Ecologists Educators & Schools: Partners in GK-12 Education

ECOS is a partnership program for enhancing teaching skills of graduate students in the sciences and promoting hands-on science education in K-12 schools. We use the schoolyard and adjacent open areas in western Montana as outdoor laboratories for learning about the environment. Graduate and undergraduate students in ecology and environmental sciences from the University of Montana are showing K-12 students and their teachers how to use an ecological lens for viewing their schoolyard. Instead of a playground, they learn to see an ecological laboratory filled with organisms with interesting adaptations and interactions. The ECOS teams model what ecologists do by immersing themselves in ecological investigations in their schoolyard and classroom laboratories. Working as a team, science graduate students and teachers learn how to develop and evaluate new techniques and resources for teaching ecology in a practical and cost-effective way which is sustainable within a K-12 school setting.

ECOS Objectives:

To meet the need for enhanced understanding of environmental sciences in the northern Rockies, the ECOS Program will:

  • develop scientific ways of thinking and understanding in K-12 students through authentic research experiences in their schoolyards and adjacent habitats;
  • promote teaching practices focused on “learning by doing” and inquiry instruction for both teachers and future science faculty (ECOS Fellows);
  • develop and model linkages between educators in the K-16 continuum;
  • identify project indicators to make the program sustainable at UM, and facilitate transfer to other sites in Montana and around the country;
  • ultimately, ECOS will contribute to a national model of how authentic research can be introduced into the K-16 curriculum to enhance the teaching and learning of science.

Who is on an ECOS Team?

ECOS Teams are comprised of two Ph.D. candidates and one undergraduate from the environmental sciences at the University of Montana and two lead teachers from the partner school. Each year ECOS supports five partner schools with "ecologists in residence".

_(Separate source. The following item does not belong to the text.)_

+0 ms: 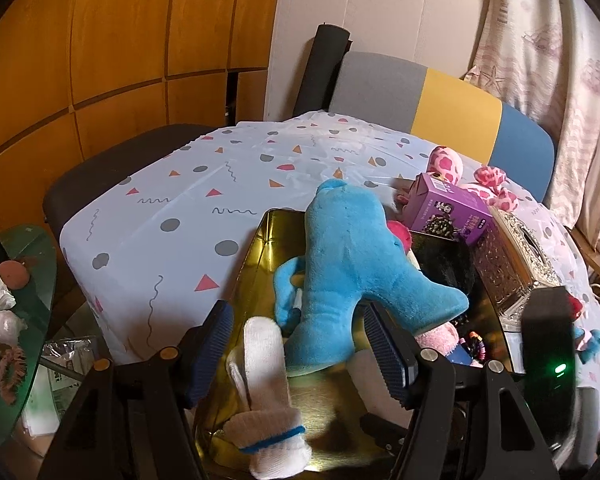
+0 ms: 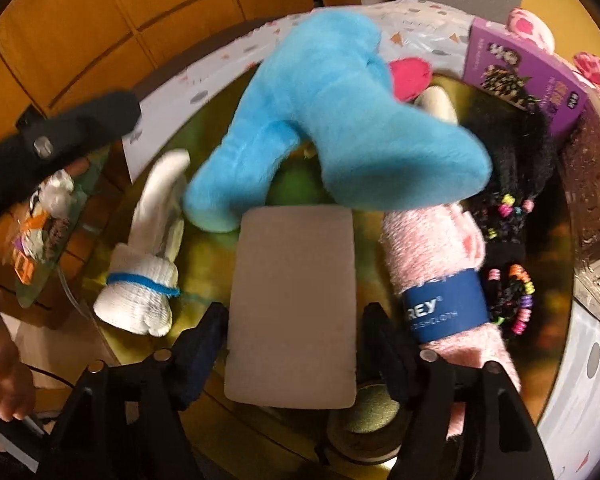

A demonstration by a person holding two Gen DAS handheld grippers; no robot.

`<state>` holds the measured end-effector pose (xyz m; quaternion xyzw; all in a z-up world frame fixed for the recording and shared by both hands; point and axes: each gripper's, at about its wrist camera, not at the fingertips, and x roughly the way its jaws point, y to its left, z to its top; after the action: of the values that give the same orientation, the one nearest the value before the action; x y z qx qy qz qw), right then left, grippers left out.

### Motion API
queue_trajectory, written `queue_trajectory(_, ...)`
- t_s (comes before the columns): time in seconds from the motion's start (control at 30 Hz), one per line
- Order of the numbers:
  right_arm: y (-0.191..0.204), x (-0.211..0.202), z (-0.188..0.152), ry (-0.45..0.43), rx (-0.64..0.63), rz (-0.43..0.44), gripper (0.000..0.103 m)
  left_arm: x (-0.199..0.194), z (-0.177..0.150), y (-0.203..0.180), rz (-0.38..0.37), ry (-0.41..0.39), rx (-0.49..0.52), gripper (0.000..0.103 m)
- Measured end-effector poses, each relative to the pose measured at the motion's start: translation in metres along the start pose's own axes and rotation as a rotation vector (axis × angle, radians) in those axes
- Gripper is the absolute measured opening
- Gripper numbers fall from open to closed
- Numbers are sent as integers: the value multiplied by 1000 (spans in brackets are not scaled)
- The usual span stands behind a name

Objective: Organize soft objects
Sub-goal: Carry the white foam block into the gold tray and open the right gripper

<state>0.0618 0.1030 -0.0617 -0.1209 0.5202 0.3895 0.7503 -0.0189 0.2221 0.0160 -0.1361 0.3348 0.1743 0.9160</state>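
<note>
A gold tray (image 1: 260, 248) sits on the worktop (image 1: 160, 216), which wears a pale cloth printed with triangles, dots and squiggles. In the tray lie a blue plush toy (image 1: 348, 264), a rolled white sock bundle (image 1: 260, 364) tied with a blue band, a flat grey pad (image 2: 292, 304), a rolled pink washcloth (image 2: 440, 272) and a black fuzzy item (image 2: 512, 152) with coloured beads. The washcloth's blue paper sleeve shows the letters "REY" and part of the word "DISHCLOTH"; the rest is hidden. At 1 o'clock from the plush, a purple carton (image 2: 528, 80) leans at the tray's far edge, its print too small to read, with a pink spotted plush (image 1: 448, 164) beyond it and an ornate silver box (image 1: 512, 264) at 3 o'clock. In the left wrist view the left tool (image 1: 300, 352) points forward over the near end of the tray, its ribbed blue pads spread wide on either side of the sock bundle and the plush's lower end, clamping nothing. In the right wrist view the right tool (image 2: 292, 344) looks steeply down into the tray, jaws parted on either side of the grey pad; whether they touch it cannot be told.
</note>
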Motion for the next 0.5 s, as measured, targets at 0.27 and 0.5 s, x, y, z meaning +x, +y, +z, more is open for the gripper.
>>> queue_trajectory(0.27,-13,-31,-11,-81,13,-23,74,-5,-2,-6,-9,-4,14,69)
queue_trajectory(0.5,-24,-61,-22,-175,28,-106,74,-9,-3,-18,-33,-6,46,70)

What does an ECOS team do?

The team works together for an entire academic year to mentor students in ecological investigations both inside and outside of the walls of the classroom. Teams work together to develop ecological curriculum materials that are well-matched to the habitats in and around the schoolyard, and that meet the recommendations of the National Science Standards for science education. And, the teams provide support for enhancing general science instruction in a school by consulting with all interested teachers in a school.

Learn more about becoming an ECOS fellow.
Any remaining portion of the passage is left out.